Los tres asintieron con la cabeza.

El jefe de estación despejó parte de la mesa donde se encontraban las tres figuras de piedra, haciendo sitio para colocar el cofre de estaño conteniendo la rana alada de bronce. Con enorme miramiento apartó una a una las figuras, arrinconándolas hasta la parte trasera del escritorio.
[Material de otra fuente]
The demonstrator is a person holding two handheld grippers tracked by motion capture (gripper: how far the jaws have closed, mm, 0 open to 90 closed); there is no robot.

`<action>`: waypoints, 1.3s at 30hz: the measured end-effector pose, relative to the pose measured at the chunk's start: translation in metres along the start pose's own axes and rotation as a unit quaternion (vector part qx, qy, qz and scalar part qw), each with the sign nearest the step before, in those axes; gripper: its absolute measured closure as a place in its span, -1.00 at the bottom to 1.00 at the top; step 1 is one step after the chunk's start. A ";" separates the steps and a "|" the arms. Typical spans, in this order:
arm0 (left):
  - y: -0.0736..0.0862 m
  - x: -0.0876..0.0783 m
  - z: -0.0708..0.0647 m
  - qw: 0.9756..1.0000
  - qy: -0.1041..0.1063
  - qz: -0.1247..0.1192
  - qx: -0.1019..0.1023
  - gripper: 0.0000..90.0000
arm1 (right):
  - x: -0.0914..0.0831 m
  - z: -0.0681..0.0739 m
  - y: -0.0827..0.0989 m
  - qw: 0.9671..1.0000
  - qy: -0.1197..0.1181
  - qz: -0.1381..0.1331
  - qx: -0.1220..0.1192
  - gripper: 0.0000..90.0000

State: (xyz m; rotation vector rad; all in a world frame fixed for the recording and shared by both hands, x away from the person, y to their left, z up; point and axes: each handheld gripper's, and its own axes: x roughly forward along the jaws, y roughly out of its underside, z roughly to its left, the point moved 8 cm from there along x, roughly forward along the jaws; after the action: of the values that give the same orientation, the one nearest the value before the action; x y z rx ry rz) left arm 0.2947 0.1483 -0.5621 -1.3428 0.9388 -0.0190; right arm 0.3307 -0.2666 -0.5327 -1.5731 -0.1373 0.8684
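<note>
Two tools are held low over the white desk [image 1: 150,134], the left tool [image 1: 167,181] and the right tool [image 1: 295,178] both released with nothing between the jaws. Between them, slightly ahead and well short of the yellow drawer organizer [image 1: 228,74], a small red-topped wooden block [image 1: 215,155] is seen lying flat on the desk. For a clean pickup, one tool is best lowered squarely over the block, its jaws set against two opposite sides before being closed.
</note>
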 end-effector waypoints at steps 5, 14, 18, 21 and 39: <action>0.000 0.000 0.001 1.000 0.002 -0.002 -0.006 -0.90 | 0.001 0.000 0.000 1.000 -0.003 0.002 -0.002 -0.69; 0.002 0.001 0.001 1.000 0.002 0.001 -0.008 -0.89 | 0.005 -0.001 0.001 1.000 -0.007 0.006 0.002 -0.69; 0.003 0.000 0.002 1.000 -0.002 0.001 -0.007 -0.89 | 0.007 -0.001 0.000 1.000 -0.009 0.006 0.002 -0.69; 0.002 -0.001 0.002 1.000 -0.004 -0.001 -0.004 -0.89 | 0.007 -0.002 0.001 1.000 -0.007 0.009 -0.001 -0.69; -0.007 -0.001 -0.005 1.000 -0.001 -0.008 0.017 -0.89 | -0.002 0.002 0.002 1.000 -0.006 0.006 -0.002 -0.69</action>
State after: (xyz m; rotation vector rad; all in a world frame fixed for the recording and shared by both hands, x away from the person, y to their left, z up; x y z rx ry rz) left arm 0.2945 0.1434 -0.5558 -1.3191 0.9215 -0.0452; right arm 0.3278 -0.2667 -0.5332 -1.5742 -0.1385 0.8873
Andrés extrajo la caja de su mochila con mucho cuidado y la depositó sobre un mantel de tela que previamente había puesto don Pablo.

—¡Bien muchachos, apretad los puños! —dijo mientras miraba a través de la ventana para cerciorarse de que nadie los estaba espiando—, y espero que dentro del arcón haya lo que tiene que haber.

El jefe de estación cogió la llave de oro de la mano de Alberto y lentamente la introdujo en el candado del cofre. Intentó girar la llave, pero no pudo. El cerrojo rotaba al mismo tiempo que la llave.

—Tranquilos —dijo abriendo uno de los tres cajones del escritorio—. Hace mucho tiempo que no se abre y es posible que necesite un poco de grasa de armas.